### Information shown
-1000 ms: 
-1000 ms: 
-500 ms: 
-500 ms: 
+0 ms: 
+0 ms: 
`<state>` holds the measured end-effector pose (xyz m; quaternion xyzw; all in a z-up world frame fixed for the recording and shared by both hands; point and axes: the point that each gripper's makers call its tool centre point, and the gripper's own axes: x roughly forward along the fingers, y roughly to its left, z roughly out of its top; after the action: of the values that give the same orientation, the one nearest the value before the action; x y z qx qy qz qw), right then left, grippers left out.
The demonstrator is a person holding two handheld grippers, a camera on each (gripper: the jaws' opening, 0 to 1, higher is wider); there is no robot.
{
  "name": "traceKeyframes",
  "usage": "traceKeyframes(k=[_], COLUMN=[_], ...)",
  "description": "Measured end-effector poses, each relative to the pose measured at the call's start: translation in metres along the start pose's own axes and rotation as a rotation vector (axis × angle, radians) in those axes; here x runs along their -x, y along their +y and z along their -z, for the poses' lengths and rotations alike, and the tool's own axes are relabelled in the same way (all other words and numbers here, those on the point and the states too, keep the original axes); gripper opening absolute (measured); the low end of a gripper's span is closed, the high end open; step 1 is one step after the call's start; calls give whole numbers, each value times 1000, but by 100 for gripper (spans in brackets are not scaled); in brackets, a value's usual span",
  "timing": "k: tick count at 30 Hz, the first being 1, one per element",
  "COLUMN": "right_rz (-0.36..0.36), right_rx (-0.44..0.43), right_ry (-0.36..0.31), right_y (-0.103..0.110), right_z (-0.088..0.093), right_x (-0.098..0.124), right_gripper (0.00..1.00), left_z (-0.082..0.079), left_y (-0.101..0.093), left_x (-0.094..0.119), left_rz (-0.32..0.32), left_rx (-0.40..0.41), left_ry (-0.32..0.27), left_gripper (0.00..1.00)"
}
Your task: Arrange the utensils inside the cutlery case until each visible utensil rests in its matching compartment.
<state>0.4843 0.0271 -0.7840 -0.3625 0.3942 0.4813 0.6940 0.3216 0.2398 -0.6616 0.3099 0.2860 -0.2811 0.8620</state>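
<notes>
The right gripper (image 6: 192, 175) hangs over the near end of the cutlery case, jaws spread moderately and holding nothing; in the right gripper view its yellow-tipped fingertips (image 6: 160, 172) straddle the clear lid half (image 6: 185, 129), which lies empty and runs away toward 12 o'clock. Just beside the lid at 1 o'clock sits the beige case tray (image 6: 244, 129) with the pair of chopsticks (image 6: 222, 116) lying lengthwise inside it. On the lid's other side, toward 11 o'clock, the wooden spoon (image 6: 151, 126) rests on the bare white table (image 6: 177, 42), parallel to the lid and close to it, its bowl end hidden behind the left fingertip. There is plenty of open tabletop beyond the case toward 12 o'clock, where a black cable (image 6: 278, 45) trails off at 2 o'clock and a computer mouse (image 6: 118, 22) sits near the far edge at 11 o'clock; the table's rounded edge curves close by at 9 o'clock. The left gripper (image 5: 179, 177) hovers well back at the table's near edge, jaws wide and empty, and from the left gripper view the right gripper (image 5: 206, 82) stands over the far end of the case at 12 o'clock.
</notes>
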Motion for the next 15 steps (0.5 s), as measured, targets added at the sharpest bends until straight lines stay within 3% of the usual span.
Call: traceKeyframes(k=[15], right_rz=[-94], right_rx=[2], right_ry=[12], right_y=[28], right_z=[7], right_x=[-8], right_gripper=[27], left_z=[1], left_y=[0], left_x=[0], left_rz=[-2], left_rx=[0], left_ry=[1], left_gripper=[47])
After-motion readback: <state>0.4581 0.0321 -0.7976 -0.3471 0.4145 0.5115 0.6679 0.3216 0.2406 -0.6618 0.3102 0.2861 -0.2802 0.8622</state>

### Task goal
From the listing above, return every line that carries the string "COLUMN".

### Response to the exercise
  "usage": "traceKeyframes(k=[_], COLUMN=[_], ...)",
  "COLUMN": "right_rz (-0.36..0.36), right_rx (-0.44..0.43), right_ry (-0.36..0.31), right_y (-0.103..0.110), right_z (-0.088..0.093), right_x (-0.098..0.124), right_gripper (0.00..1.00), left_z (-0.082..0.079), left_y (-0.101..0.093), left_x (-0.094..0.119), left_rz (-0.32..0.32), left_rx (-0.40..0.41), left_ry (-0.32..0.27), left_gripper (0.00..1.00)"

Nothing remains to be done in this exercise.